Thank you for your response. What I meant specifically is there any benefit of giving pemetrexed every 3 weeks and using erlotonib on days inbetween (days 2-16) as some of the tumor cells are still responsive to TKIs. I read that TKI suppress thymidylate synthase (TS) expression, and low TS expression is predictive factor for pemetrexed efficacy. I read a study showing its effectiveness was better than using pemetrexed alone and just wanted anyones insight/input as to its effectiveness in clinical practice? thanks

catdander
Posts:

Thanks for clarifying. Current thought suggests using erlotinib as long as possible on its own before making changes in the systemic treatment.
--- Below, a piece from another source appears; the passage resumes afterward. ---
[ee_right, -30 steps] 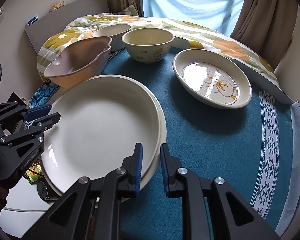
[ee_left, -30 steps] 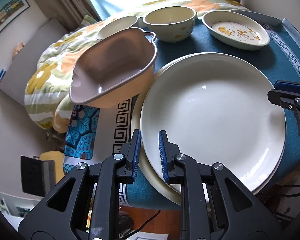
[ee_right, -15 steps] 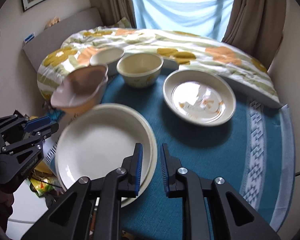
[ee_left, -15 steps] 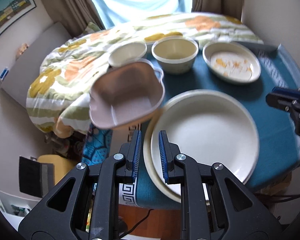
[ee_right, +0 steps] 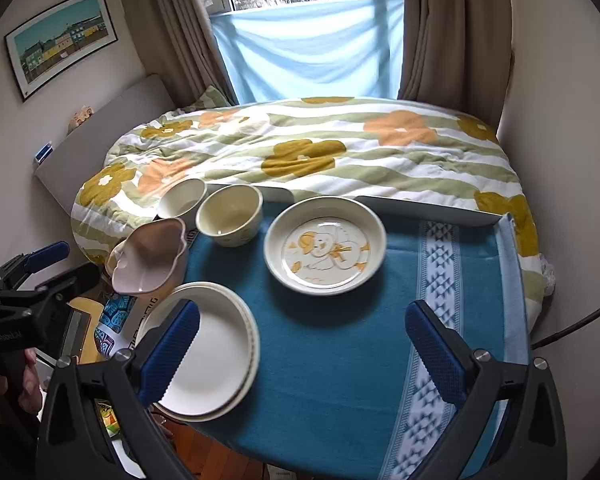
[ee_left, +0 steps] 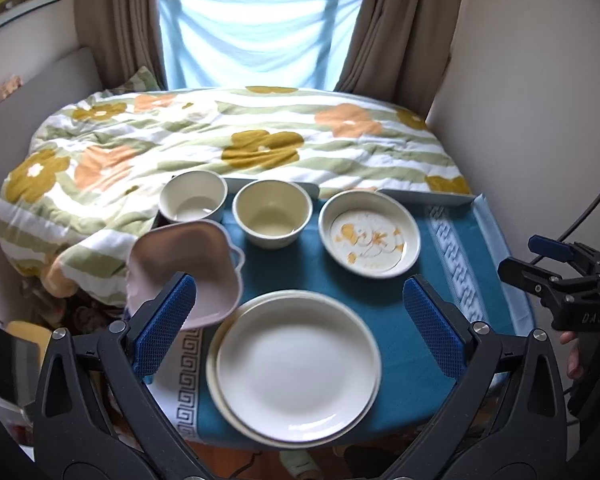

However if there are only a couple of spots of progression local therapy can be used. Dr. Weiss talks about that in the first link in the post above.

Chemo has been paired with TKIs to combine efforts. Much or most of the current thought is alimta and other chemotherapies are best left to be used on their own. Alimta on its own can have excellent durability with few or even no side effects. That way treatment options are used at the slowest rate possible also using less allows for better comfort and quality of life.